Another shutoff would have hurt its credibility as an energy supplier. The deal was especially crucial after U.S. President Donald Trump imposed sanctions on an alternative link beneath the Baltic Sea, called Nord Stream 2. That pipeline would permit annual deliveries of as much as 55 billion cubic meters directly to Germany, doubling the capacity of an existing undersea route. By comparison, the new deal with Ukraine allows for 65 billion cubic meters in 2020. Still, Russia is also broadening its options: Gas is now flowing to Asia, via a new pipeline to China, and will go to Turkey -- and potentially on to southeastern Europe -- through the TurkStream line, which is due to open in January.
5. And for Ukraine?
Gas transport fees account for 3% of the country’s gross domestic product. The new five-year agreement can be extended through 2034 and includes an almost $3 billion debt repayment by Gazprom, as ordered by a court in Stockholm. If Naftogaz resumes direct purchases of Russian gas, prices will be linked to a European hub rather than dictated by a Gazprom formula. As a concession, Naftogaz met European demands to “unbundle” its gas production and transit businesses, potentially bringing in international companies to help manage storage facilities and 35,000 kilometers of pipelines -- one of the largest networks in Europe. Furthermore, Putin said at his annual press conference on Dec. 19 that Ukraine wouldn’t be isolated.
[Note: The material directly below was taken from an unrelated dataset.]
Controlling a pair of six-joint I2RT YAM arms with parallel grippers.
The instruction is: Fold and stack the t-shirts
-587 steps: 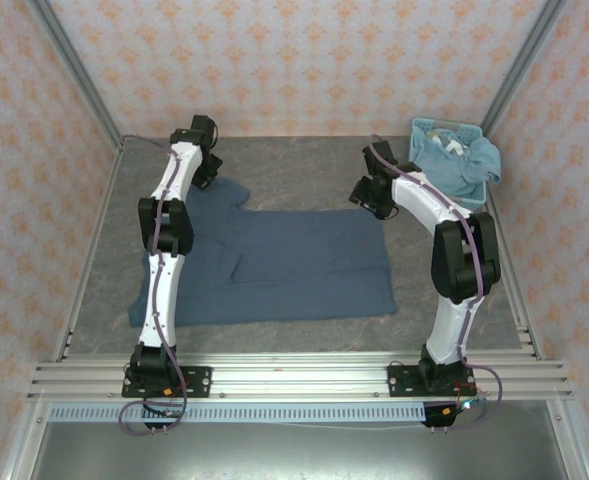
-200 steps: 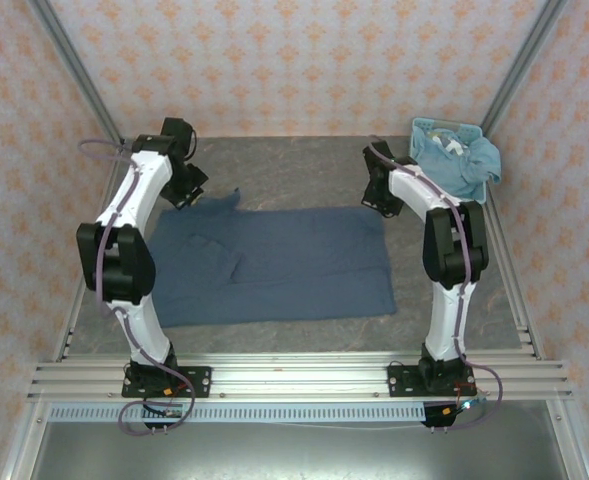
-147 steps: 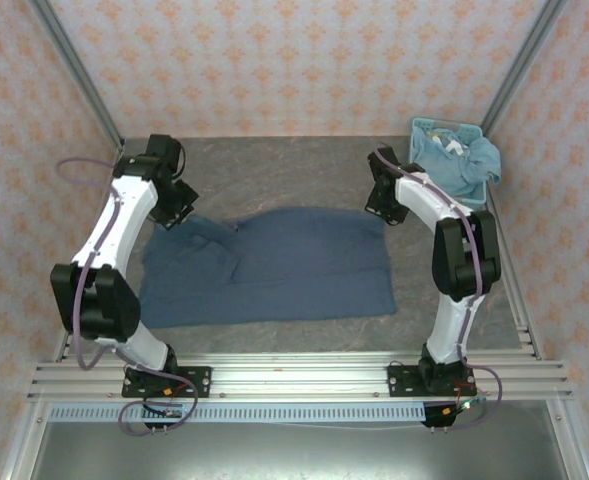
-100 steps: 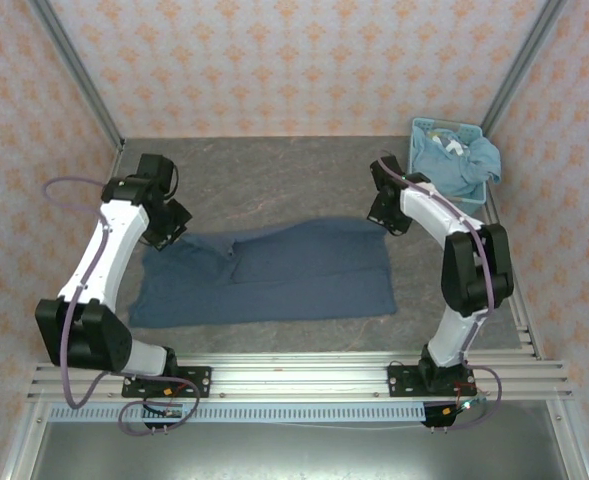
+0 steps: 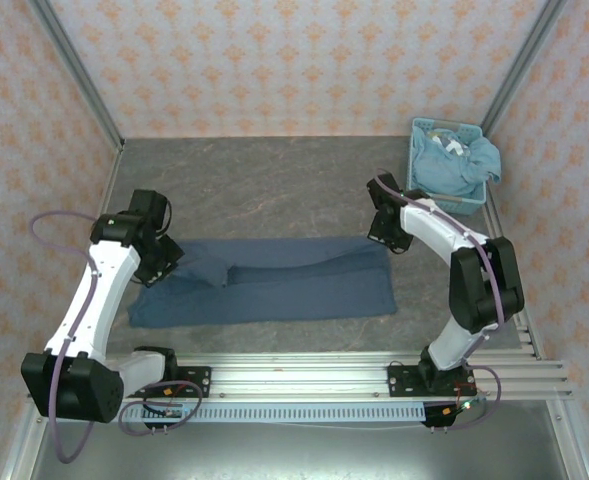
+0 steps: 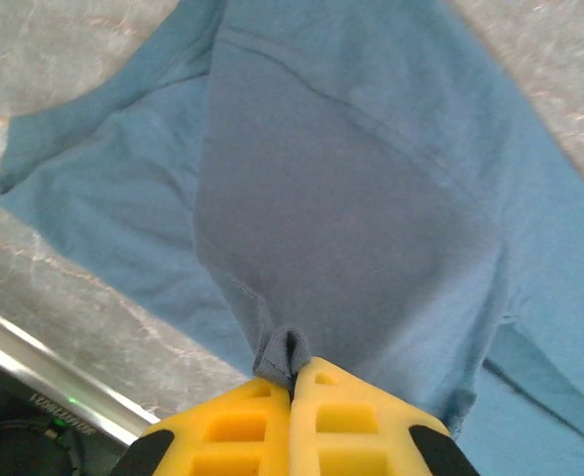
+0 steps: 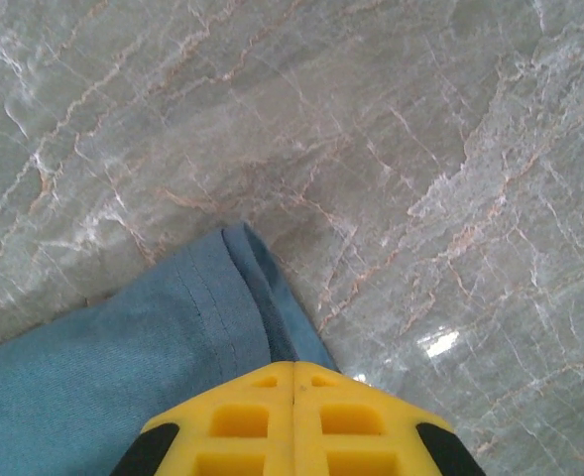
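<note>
Where left fingers (image 6: 234, 421) pinch, the dark t-shirt (image 6: 351, 218) corner hides.

A t-shirt (image 5: 274, 290) lies across the middle of the worktop (image 5: 274, 185). The left tool (image 5: 166, 265) is at its left end, the right tool (image 5: 392, 238) at its far right corner. Behind, in the far right corner, a basket (image 5: 444, 124) holds more t-shirts (image 5: 456, 165).

The dark slate-blue t-shirt (image 5: 274, 290) lies half-folded lengthwise at centre; lighter blue t-shirts (image 5: 459, 165) heaped far right.
</note>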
6. So everything is resolved?
On the gas front, pretty much. Putin and Ukrainian leader Volodymyr Zelenskiy met with their French and German counterparts in December for talks aimed at ending the military conflict in eastern Ukraine. Their involvement may have spurred progress in the gas negotiations. Terms of the final deal were agreed and revealed some 10 days before the New Year’s deadline and it was signed late Dec. 30 in Vienna, allowing Russian gas to continue to flow via Ukraine for another five years.